According to him, the CBCIU was established early in 2009, as category II UNESCO affiliate along the Institute for African Culture and International Understanding (IACIU), Abeokuta.
Oyinlola, however, hinted that the colloquium was part of celebration of the contribution of Late Duro Ladipo, the iconic theatre art practitioner, composer and playwright to the promotion of Yoruba cultural heritage and advancement of humanity.
The event, he noted, therefore, negates the classical statement of William Shakespeare in Julius Caesar that, “the evil that men do lives after them, and the good are interred in their bone.”

Since the death of the foremost dramatist in March 1978, no evil thought or discourse has been directed towards him till date. I thank God and humanity for the mercy, favour and posthumous honour bestowed on this cultural ambassador.
If history is our guide, I recall that an event similar to this was organised in 2008, exactly 30 years after the death of late Duro Ladipo, at the premier university, the University of Ibadan. At this event, there was a public presentation of a book, “Duro Ladipo: The Thunder-God on Stage,” published by IFANET.

The book written by Remi Raji-Oyelade, Sola Olorunyomi and Abiodun Ladipo, the former governor pointed out, was an archival documentation of the nature, aesthetics and dramaturgy of Ladipo’s plays.
While extolling the virtues of the late theatre icon, Oyinlola said this and similar events were organized across the globe as a recognition of the noble contributions of Duro Ladipo to the development of theatre and culture in Nigeria, and African continent.
He recalled that the creativity and critical thinking of Ladipo made him to stand out among his contemporaries such as late Hubert Ogunde and late Kola Ogunmola, who were also professional theatre practitioners.
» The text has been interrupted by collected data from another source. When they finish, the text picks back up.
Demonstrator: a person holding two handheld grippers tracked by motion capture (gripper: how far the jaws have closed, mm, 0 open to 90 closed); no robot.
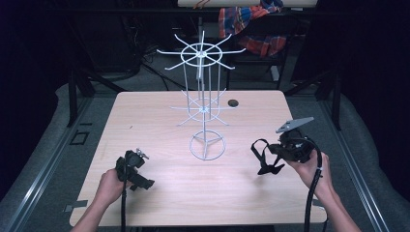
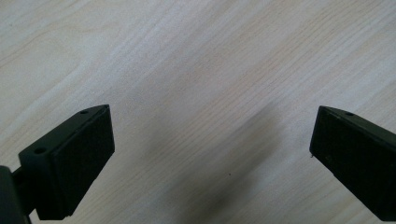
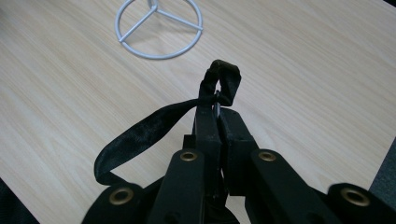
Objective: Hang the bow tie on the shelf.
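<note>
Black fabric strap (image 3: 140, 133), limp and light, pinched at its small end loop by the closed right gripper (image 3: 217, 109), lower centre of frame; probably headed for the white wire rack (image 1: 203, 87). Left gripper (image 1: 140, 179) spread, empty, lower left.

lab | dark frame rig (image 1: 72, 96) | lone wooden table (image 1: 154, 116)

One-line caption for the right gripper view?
Right gripper shut on a black strap above the wooden table, white wire stand base beyond.
</note>
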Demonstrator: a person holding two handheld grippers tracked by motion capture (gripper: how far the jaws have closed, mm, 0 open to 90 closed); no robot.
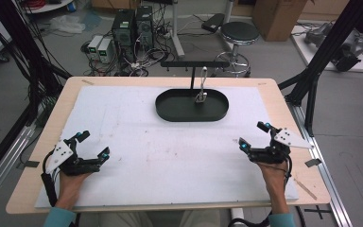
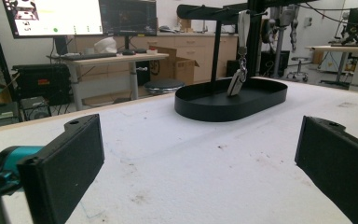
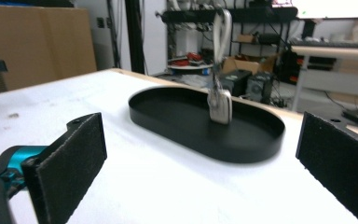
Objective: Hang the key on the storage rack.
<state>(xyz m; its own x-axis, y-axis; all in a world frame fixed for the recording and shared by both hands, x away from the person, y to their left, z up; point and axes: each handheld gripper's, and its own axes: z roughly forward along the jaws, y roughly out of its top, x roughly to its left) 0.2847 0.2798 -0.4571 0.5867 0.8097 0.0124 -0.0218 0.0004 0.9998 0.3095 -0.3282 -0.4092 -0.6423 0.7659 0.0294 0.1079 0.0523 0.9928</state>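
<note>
A black oval tray (image 1: 170, 113) lies at the far middle of the white mat, with a black T-shaped stand (image 1: 194, 64) rising from it. A small silvery tag on a strap (image 1: 201, 97) hangs from the stand's bar down into the tray. My left gripper (image 1: 94, 144) rests near the front left of the mat, open and empty. My right gripper (image 1: 253, 134) is at the front right, open and empty too. In the left gripper view the tray (image 2: 223, 112) and tag (image 2: 237, 84) sit far ahead of the gripper (image 2: 200, 172). The right gripper view has the tray (image 3: 242, 151) and tag (image 3: 220, 105) closer, beyond the gripper (image 3: 200, 172).
The white mat (image 1: 170, 161) covers most of the wooden table (image 1: 283, 109). Black frame posts (image 1: 312, 90) stand at both sides of the table. Behind the far edge are a stool (image 1: 238, 35) and computer boxes (image 1: 123, 26) with cables on the floor.
</note>
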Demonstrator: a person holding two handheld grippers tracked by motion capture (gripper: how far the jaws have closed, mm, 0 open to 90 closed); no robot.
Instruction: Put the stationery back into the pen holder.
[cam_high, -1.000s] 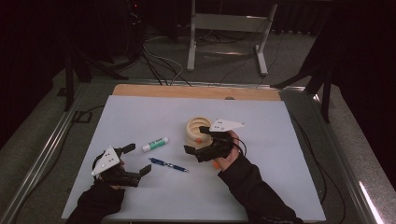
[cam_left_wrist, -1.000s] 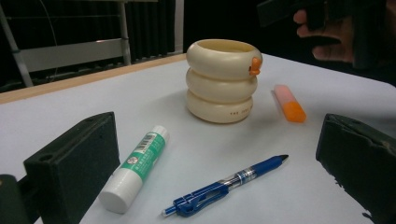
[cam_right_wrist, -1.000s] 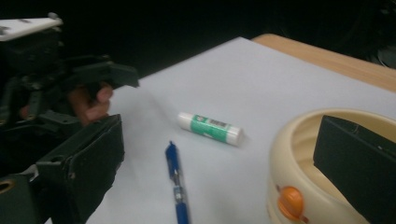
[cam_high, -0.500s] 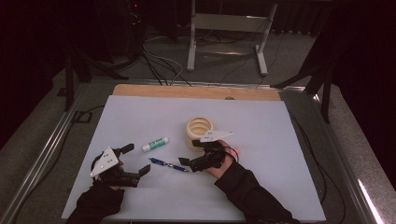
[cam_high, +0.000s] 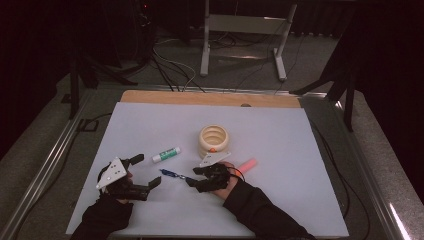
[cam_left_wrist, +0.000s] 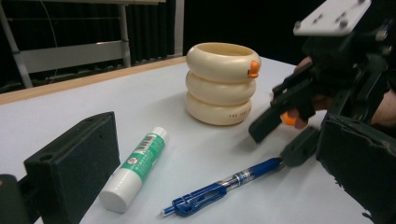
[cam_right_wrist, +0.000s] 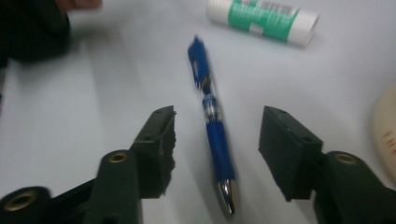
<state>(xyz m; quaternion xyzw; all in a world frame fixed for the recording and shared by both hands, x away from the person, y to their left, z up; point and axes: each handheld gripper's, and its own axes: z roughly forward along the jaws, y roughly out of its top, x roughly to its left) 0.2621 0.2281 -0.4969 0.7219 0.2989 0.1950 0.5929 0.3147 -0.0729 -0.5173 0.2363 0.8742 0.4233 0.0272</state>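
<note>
the table (cam_high: 300, 150) is seen from above the person's side in the high view, looking forward and down, far enough off that the dark floor beyond is taken in. the left gripper view is set low, close over the table top, facing across toward the cream ring-stack holder (cam_left_wrist: 220, 84). the right gripper view is held nearer still, looking steeply down. the blue pen (cam_high: 172, 174) (cam_left_wrist: 224, 186) (cam_right_wrist: 212, 121) and the green glue stick (cam_high: 166, 154) (cam_left_wrist: 136, 169) (cam_right_wrist: 264, 15) are shared by all three views.
</note>
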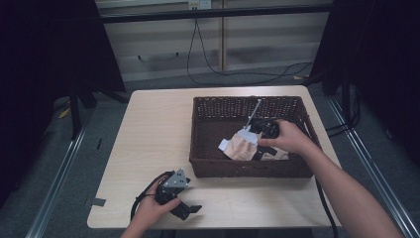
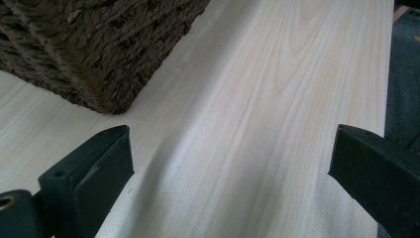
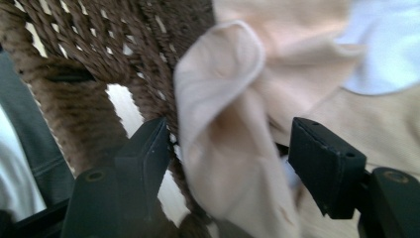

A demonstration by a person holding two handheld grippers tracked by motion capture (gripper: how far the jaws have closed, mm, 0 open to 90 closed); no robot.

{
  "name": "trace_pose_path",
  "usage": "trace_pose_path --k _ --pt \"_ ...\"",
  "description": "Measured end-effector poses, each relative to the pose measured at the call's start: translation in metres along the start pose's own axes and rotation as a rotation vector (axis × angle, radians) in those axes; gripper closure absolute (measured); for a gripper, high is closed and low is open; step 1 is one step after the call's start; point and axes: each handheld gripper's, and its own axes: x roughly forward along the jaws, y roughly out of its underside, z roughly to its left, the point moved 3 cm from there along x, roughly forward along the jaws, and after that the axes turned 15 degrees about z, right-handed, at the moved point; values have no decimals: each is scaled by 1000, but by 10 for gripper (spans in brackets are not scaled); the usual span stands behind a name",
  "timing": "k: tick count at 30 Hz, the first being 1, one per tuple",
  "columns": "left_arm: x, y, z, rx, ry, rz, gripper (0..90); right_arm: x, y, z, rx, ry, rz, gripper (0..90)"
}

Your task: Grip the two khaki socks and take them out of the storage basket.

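Note:
A dark brown wicker basket [image 1: 247, 171] stands on the right half of the pale wooden table [image 1: 153, 129]. Inside it lies a crumpled beige cloth [image 1: 240, 147] with a white patch. My right gripper [image 1: 258, 143] reaches down into the basket over that cloth. In the right gripper view its jaws [image 3: 230, 153] stand apart with a loose fold of the beige cloth [image 3: 223, 99] hanging between them, and the pads do not press on it. The basket's woven wall [image 3: 74, 59] is just behind. My left gripper [image 1: 190, 210] rests near the table's front edge, jaws [image 2: 230, 163] wide open over bare wood.
The basket's corner [image 2: 99, 44] lies ahead and to the left of the left gripper's jaws. The table edge and grey floor [image 2: 403, 74] show at the right of that view. Cables [image 1: 223, 69] trail on the floor behind the table, with dark stands [image 1: 74, 109] at both sides.

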Motion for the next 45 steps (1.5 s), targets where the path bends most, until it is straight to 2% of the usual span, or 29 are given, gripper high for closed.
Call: trace_pose_path --k 2,3,4,5,6,7,8,10,13,14,16,17,19,20,21,22,24,26,27,29,30,35,40,45 --pt "0 0 0 -5 -1 -15 26 3 0 1 7 -36 -9 527" --pt "0 0 0 -5 -1 -15 27 3 0 1 7 -36 -9 527" --pt "0 0 0 -9 -5 -17 27 4 2 2 1 -47 -6 669" --pt "0 0 0 -9 -5 -17 27 4 2 2 1 -47 -6 669" --pt "0 0 0 -9 -4 -18 27 7 3 2 1 -36 6 724" --pt "0 0 0 -8 -4 -18 26 8 4 4 5 -31 15 830" --pt "0 0 0 -7 -3 -13 27 8 5 4 -5 -17 2 872" --pt "0 0 0 -10 -5 -15 27 0 8 4 -4 -26 -43 890" --pt "0 0 0 -11 -3 -20 27 -8 11 5 -6 -34 -41 891" --pt "0 0 0 -10 -5 -14 27 -18 15 8 1 -21 -30 892" --pt "0 -1 0 -10 -7 -17 27 -23 16 9 2 -14 -39 892" --pt "0 -1 0 -10 -7 -21 27 -36 19 11 3 -7 -52 892" --pt "1 -1 0 -12 -6 -23 27 -41 21 13 9 -3 -60 893" --pt "0 -1 0 -1 -5 -12 27 -55 23 17 2 0 -68 892" --pt "0 -1 0 -1 -5 -12 27 -55 23 17 2 0 -68 892" --pt "-1 -1 0 -3 -4 -8 27 -66 26 21 -3 5 -65 892" --pt "-1 -1 0 -3 -7 -5 27 -78 27 25 1 30 -62 892" --pt "-1 -1 0 -3 -6 -5 27 -89 29 29 0 26 -83 892" --pt "-1 -1 0 -3 -6 -5 27 -89 29 29 0 26 -83 892" --pt "-1 -1 0 -4 -6 -7 27 -103 31 34 -1 40 -78 892" --pt "-2 -1 0 -2 -4 -4 27 -103 31 34 -1 40 -78 892" --pt "-1 -1 0 -3 -3 -5 27 -124 35 38 -14 48 -97 892" --pt "-1 -1 0 -3 -2 -8 27 -136 38 44 -15 52 -97 892" --pt "-1 -1 0 -4 -4 -3 26 -145 41 51 -36 56 -106 892"
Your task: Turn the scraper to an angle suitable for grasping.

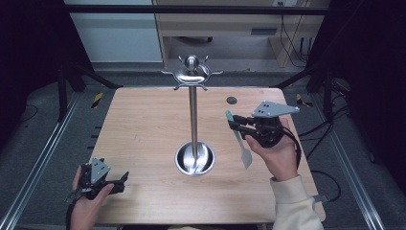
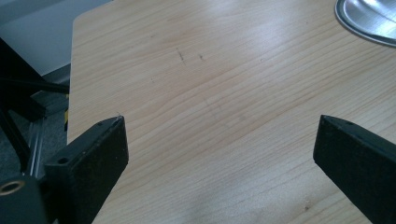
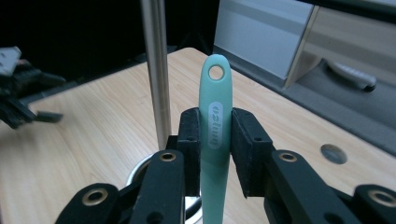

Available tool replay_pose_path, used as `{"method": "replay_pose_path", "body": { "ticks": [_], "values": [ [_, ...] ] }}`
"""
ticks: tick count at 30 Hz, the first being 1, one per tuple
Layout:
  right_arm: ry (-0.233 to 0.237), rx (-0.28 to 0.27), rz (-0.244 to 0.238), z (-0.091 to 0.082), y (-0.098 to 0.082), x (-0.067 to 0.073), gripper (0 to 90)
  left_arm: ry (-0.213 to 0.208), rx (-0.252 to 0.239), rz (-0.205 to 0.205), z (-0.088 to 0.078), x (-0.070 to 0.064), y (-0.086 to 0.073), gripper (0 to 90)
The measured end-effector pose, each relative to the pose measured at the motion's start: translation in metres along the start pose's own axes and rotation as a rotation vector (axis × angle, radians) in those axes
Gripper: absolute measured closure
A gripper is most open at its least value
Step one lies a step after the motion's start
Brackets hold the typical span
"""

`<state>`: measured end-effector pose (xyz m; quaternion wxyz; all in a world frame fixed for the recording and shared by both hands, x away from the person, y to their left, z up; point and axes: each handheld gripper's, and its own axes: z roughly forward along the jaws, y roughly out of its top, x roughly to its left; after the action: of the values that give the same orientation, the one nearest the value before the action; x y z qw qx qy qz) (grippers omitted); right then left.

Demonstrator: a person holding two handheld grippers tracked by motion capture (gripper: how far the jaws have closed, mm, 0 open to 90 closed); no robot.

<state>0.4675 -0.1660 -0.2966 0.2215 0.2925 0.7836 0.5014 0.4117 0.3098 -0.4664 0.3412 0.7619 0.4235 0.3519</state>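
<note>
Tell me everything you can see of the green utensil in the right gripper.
The green utensil is a slim, mint-coloured spatula, apparently silicone or plastic. Its handle has a round hanging hole at the tip and a pale oval label. The right gripper clamps the handle, its pads touching both sides. In the high view its pale blade hangs toward the table, right of the metal stand.

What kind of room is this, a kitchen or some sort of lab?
Probably a lab or recording setup, not a kitchen. A bare wooden table sits inside a dark metal frame, cables trail across the floor, and a person's hand works a hand-held right gripper holding a green utensil.
</note>
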Motion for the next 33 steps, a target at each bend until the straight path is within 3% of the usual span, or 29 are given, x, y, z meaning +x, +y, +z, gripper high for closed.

“What I can say about late Duro Ladipo is that he usually went for what he knew was good for him and always strove hard to attain his goal and he would not relent until this was done,” he noted.
He also said the event was relevant to the contemporary cultural discourses which have been redirecting attention to the restoration of African heritage as the contribution of the continent to the contemporary cultural renaissance across the globe.

Scholars and linguists, he noted, had argued that the only way to kill a culture or exterminate a people is to take away their language from them, saying this statement reveals the significance of language in human society.
According to him, one of the ways to prevent a language from becoming endangered or moribund is through persistent use in literary and non-literary communication, and this was exactly what Ladipo had done with Yoruba language in all his major plays such as Oba Koso, Oba Moro and Moremi, among others.

He said: “The features of culture are always present in all of the plays of late Duro Ladipo. His plays always carry the weight of his culture. His most popular play, Oba Koso, attests to all these features in his plays. He paid much attention to the significance of language in the promotion of culture of a people and sustainable national development.

“These plays were performed in Yoruba language with communicative competence for Yoruba and non-Yoruba audience. The use of Yoruba for the performance of these plays does not reduce the reception of his plays, particularly Oba Koso beyond the shores of Nigeria.
“The dramaturgy and language aesthetics of Duro Ladipo’s plays encouraged some white culture enthusiasts such as Ulli Beier to embark on the translation and transliteration of Duro Ladipo’s Oba Koso and some other plays into English, the language of wider communication.”